» **Exercise description**: Output only the stretch of the listing that starts at the line containing "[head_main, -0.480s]" and ends at the line containing "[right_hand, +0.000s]", reproduced exactly with both ends.
Segment Start: Task material
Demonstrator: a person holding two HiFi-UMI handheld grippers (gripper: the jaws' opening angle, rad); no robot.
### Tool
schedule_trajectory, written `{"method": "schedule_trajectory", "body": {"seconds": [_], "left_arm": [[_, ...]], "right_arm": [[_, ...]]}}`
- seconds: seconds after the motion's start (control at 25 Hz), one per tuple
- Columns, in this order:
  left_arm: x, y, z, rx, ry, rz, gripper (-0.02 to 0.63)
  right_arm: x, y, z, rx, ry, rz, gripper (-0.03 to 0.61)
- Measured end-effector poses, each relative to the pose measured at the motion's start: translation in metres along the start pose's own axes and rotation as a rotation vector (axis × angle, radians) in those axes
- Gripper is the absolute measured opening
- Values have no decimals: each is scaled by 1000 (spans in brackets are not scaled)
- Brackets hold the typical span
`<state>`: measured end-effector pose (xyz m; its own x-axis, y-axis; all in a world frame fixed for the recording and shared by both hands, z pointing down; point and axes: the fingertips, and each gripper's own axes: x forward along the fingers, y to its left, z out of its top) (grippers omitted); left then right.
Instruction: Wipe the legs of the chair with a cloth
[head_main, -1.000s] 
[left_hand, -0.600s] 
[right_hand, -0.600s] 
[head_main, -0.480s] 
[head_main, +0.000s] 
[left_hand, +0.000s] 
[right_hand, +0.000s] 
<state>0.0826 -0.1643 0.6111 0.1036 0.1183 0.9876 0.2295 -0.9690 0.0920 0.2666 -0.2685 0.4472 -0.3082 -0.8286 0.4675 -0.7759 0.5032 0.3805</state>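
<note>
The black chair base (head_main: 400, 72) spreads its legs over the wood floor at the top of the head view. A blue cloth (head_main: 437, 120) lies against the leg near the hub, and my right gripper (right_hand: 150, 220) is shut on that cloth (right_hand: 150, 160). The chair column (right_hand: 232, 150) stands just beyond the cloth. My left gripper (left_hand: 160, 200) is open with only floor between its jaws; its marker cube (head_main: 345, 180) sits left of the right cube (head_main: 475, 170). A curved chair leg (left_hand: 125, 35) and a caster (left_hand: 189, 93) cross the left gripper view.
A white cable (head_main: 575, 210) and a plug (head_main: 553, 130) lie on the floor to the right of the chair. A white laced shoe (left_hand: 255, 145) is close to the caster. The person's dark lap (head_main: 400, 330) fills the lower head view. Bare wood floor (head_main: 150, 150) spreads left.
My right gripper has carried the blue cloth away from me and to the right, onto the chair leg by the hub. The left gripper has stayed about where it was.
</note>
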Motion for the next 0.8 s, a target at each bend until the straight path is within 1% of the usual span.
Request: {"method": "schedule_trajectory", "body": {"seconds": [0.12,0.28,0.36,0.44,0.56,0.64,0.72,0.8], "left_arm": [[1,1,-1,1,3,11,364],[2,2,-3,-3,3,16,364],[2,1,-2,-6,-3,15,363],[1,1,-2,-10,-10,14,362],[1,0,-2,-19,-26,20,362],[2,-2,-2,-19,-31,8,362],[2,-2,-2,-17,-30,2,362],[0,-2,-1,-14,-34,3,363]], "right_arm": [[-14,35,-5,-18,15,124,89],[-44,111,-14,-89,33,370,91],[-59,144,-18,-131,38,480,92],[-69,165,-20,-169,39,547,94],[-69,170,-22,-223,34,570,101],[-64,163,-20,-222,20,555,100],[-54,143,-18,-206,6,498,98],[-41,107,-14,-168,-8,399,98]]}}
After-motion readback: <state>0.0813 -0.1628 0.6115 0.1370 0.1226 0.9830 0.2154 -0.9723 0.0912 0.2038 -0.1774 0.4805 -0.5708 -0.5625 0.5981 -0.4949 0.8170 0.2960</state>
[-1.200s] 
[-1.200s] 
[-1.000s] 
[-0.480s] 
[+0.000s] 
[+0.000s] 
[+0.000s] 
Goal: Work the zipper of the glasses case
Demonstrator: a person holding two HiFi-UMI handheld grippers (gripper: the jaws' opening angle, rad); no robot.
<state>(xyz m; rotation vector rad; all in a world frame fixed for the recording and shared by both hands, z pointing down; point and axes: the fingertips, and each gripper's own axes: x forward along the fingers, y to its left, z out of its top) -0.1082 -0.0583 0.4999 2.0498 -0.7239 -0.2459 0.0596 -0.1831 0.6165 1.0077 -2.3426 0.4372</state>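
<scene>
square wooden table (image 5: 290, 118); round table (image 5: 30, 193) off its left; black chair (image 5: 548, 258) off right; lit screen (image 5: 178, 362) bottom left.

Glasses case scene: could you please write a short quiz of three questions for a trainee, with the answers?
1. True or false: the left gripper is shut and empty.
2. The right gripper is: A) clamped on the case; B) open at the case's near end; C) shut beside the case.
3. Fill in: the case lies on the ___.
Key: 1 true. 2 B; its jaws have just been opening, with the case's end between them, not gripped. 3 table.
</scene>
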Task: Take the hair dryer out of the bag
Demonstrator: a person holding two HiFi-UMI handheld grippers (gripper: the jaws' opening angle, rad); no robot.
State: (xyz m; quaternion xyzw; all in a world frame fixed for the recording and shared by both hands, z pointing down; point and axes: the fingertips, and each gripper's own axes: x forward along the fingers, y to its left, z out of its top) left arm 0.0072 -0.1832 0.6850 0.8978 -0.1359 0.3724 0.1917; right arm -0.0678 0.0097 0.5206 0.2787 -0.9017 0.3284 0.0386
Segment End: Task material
» **Result**:
[head_main, -0.480s] 
[head_main, +0.000s] 
[left_hand, +0.000s] 
[right_hand, +0.000s] 

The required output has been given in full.